▶ _Your task_: Which of the lines below include the word "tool"? Pull each one out.
<<<<
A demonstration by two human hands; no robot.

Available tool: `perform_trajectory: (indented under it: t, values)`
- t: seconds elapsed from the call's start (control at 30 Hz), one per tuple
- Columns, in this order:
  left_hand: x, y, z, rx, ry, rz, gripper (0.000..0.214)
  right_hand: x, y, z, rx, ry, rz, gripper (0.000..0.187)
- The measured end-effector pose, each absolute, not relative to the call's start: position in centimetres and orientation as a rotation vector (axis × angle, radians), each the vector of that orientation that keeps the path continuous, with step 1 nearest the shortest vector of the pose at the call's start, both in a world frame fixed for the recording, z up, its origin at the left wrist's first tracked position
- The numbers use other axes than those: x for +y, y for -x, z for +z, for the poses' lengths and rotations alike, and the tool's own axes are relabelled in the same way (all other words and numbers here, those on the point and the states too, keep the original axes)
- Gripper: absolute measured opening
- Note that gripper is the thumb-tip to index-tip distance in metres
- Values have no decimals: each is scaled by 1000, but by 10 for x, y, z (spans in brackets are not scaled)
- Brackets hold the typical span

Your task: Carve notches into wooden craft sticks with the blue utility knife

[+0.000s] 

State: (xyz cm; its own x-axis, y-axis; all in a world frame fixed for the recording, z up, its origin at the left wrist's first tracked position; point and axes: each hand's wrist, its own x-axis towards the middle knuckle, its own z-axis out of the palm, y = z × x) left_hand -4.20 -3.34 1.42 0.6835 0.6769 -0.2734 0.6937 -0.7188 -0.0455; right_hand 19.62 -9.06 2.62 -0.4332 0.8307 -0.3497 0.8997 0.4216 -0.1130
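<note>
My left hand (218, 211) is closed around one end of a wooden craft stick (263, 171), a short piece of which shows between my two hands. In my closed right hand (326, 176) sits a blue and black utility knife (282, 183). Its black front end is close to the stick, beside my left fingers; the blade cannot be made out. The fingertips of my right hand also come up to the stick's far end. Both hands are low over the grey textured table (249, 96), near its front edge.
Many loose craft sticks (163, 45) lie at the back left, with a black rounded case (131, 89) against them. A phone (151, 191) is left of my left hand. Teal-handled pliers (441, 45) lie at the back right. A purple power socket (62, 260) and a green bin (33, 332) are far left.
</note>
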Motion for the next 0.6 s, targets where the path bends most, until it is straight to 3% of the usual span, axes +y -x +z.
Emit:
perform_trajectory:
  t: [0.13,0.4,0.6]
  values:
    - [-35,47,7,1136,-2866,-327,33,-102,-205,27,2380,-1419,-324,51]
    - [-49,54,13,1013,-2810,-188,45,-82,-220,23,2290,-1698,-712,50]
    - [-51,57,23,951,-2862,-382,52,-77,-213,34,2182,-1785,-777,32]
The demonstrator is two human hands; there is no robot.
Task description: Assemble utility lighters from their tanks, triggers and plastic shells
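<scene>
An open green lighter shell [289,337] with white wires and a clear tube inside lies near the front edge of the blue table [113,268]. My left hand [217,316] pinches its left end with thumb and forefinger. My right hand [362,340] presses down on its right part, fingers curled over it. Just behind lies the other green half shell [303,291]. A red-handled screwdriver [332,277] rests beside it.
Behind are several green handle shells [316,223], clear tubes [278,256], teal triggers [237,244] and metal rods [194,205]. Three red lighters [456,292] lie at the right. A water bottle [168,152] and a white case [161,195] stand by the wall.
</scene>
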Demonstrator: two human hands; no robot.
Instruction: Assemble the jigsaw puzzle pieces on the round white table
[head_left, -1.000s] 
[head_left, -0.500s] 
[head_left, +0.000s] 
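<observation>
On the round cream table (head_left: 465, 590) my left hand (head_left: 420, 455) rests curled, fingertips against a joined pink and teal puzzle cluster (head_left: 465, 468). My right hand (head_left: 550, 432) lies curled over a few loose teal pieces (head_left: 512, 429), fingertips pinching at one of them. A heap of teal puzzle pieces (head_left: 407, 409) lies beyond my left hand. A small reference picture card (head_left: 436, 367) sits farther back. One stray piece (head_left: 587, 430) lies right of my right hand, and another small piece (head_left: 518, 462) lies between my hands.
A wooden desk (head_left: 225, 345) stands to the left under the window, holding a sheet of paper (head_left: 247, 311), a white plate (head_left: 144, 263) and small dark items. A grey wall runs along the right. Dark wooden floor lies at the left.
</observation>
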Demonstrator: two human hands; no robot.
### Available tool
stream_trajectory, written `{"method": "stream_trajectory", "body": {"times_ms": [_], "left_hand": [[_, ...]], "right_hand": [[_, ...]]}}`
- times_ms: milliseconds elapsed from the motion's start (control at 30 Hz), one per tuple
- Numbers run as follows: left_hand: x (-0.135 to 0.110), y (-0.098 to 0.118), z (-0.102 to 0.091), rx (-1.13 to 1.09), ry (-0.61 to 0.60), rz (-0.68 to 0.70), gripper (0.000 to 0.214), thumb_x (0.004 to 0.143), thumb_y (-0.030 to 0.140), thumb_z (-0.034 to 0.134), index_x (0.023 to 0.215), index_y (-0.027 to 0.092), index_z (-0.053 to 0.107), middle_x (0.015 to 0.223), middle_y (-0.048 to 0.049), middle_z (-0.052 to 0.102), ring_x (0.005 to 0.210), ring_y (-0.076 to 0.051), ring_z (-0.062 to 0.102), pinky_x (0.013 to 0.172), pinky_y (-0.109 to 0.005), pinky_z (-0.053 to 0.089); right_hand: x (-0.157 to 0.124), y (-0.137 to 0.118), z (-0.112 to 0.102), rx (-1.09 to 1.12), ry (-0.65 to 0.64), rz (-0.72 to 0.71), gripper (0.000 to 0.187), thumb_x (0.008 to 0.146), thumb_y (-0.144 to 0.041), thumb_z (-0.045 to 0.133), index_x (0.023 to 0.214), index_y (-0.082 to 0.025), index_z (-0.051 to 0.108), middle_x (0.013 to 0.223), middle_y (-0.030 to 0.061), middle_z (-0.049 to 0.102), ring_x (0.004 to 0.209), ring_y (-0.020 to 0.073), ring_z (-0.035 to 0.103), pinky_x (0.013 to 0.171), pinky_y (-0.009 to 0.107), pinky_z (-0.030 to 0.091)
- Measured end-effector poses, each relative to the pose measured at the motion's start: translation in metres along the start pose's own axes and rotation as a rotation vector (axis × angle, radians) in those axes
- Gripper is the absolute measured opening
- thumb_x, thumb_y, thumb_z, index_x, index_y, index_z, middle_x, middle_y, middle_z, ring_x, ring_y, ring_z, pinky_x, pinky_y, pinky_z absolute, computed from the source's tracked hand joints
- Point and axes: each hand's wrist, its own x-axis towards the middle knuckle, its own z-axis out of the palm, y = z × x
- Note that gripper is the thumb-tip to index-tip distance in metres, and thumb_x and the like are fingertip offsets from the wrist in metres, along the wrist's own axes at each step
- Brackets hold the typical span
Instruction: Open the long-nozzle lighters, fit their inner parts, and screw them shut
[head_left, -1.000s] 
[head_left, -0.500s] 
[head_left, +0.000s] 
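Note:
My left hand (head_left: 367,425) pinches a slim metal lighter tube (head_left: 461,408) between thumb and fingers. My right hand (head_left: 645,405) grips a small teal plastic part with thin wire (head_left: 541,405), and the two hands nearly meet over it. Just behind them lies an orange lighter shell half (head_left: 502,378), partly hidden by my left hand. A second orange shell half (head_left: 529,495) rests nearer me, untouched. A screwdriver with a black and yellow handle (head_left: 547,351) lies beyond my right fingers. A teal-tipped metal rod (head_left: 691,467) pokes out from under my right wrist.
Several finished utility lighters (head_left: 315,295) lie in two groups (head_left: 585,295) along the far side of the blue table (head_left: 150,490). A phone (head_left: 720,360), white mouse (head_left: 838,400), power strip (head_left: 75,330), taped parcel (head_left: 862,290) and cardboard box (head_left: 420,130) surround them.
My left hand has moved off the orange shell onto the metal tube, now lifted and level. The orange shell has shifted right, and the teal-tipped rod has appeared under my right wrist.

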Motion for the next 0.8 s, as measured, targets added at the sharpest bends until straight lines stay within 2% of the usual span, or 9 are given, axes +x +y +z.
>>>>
▶ _Task response_:
Available tool: `perform_trajectory: (indented under it: t, values)`
- The numbers use other axes than those: x for +y, y for -x, z for +z, for the poses' lengths and rotations alike, and the tool's own axes are relabelled in the same way (all other words and numbers here, those on the point and the states too, keep the original axes)
### Available tool

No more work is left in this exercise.